Headquarters: Thames House, Millbank
# of Personnel: 3000 (1940)
Annual Budget: ?
History/Profile: MI5 was created as Military Operations Five (MO5) in 1909 on the recommendation of the Secretary of the Committee of Imperial Defence (CID), Sir Charles Ottley. Ottley envisioned a centralised Secret Service Bureau divided into two distinct entities with separate spheres of interest - namely foreign and domestic. Cabinet approved his proposal and MO5 was created at the same time as its sister organisation, the Secret intelligence Service (SIS). Captain Vernon Kell, formerly of the South Staffordshire Regiment, was appointed as the Department's first Director-General; a post he was to hold for the next thirty years. Kell had seen action in China during the Boxer Rebellion and was noted for his skill in languages. Ill health had cut his military career short, and he had taken a position at the War Office in the CID.
Within months of its creation, SIS was transferred from the War Office to the Admiralty; effectively ending Ottley's vision of a centralised Secret Service Bureau. The two organisations developed independently from then on, and not always on equal footing. Kell looked to expand his organisation quickly; he circumvented budgetary restraints by getting officers transferred to regular War Office duties and having their commanding officer order them to report directly to him. Up until 1939 Kell was to personally interview all candidates for the Service, so as to ensure their 'reliability'. The upshot of this was that officers tended to be drawn almost exclusively from Kell's own (relatively high) social circle, leading to accusations of snobbery and arrogance.

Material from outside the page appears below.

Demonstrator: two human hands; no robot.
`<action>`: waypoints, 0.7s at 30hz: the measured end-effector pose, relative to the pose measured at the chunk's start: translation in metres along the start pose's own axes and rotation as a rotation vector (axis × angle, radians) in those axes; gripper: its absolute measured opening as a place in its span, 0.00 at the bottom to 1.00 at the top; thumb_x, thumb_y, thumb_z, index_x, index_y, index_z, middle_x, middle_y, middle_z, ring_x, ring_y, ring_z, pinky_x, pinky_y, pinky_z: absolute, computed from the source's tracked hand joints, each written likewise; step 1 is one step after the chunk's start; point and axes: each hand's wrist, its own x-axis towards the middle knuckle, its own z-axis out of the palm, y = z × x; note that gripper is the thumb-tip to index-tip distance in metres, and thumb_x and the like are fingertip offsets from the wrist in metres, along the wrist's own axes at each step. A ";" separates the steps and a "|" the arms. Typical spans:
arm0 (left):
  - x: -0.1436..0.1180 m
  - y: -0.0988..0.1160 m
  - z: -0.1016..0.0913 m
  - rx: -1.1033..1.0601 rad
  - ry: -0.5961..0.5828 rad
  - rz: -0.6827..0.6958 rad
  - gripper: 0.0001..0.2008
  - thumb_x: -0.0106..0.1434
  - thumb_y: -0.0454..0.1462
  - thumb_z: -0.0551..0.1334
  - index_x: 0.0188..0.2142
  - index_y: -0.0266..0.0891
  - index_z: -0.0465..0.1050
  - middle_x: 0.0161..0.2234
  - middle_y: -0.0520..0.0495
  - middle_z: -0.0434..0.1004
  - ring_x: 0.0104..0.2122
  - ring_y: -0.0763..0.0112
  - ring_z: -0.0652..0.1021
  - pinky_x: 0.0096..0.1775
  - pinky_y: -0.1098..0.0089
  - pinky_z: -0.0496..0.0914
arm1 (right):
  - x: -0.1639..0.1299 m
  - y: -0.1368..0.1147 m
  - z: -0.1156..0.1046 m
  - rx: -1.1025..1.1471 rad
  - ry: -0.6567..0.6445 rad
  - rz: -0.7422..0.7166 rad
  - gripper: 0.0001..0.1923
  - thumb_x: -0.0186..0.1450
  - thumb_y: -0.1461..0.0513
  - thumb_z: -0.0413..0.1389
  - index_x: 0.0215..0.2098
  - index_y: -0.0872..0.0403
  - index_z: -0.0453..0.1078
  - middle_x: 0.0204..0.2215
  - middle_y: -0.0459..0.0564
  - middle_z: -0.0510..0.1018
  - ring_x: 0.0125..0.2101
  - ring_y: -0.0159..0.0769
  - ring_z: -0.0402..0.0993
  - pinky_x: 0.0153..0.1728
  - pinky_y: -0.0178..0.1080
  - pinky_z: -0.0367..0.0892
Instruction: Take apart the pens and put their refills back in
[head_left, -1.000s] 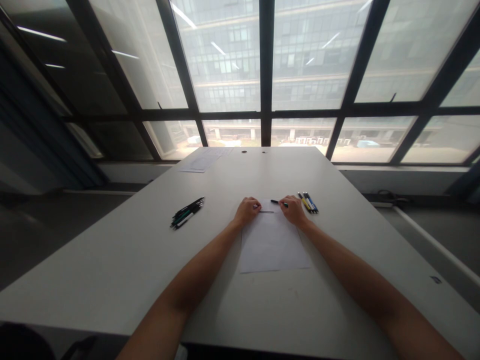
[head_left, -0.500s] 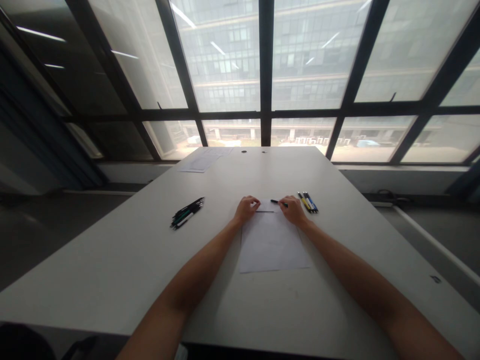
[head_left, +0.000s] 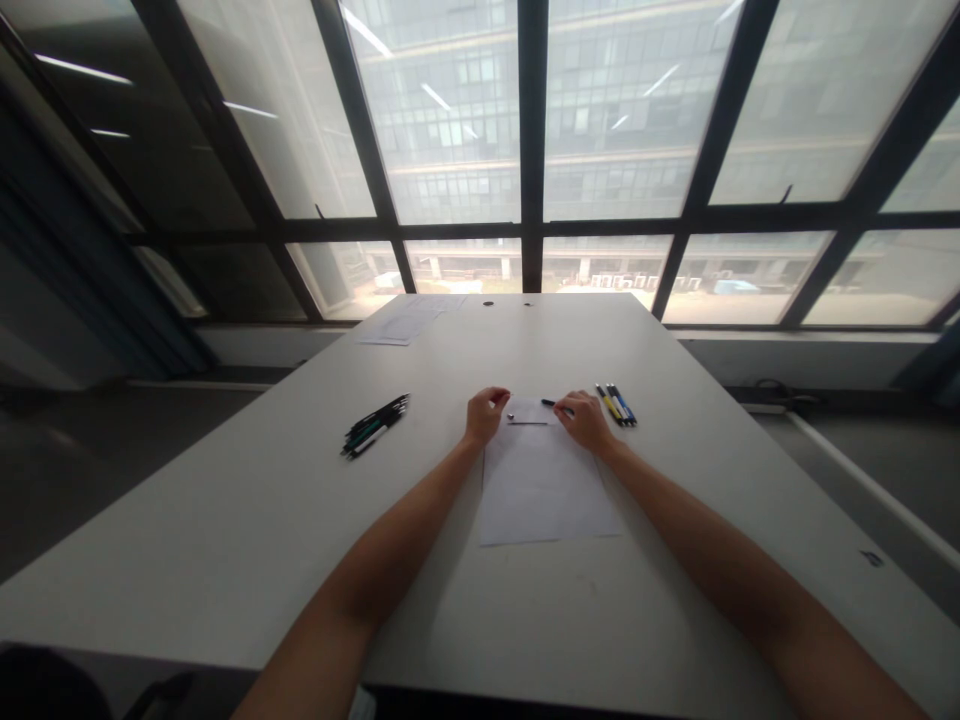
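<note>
Tall windows back the white table [head_left: 247, 500]; right hand [head_left: 587, 421] grips a black pen [head_left: 551, 403] over white paper sheet [head_left: 544, 490], left hand [head_left: 484, 412] fingers loosely curled, whether holding anything unclear

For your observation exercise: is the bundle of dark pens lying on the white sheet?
No, the dark pens lie on the bare table, left of the sheet.

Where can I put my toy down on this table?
Bare table lies near the front edge, left of the sheet of paper; more beyond the black pens. It is crowded at the sheet's far end: left hand, right hand, coloured pens.
</note>
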 end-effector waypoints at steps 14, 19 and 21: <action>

He also lobbied for new legislation that would make it easier to prosecute enemy agents. Amendments to the Official Secrets Act he pushed for made even mere possession of sensitive material a potentially prosecutable offence. When war broke out in August 1914, Kell and his fledgling organisation were more than prepared. With the help of Special Branch, MO5 had identified most of the German's main spy rings years previously, and a series of raids in early August broke the back of German Intelligence and catapulted MO5 into the limelight.
In 1916, the directorate of Military Intelligence was formed and MO5 became MI5. The name change was purely cosmetic. Although officially still a part of the War Office, MI5 had by this point achieved independence - and direct access to the Prime Minister's Office.
Despite a contraction in personnel and budget following the end of the Great War, Kell was able to consolidate MI5's status in the intelligence community and acquire new spheres of interest as well. MI5 appointed liaison officers to the Dominion and Colonies' own security organisations - establishing an overseas network to both rival SIS's Passport Control Office Network and in the long term, to consolidate relations with these security organisations once their host countries had achieved true independence.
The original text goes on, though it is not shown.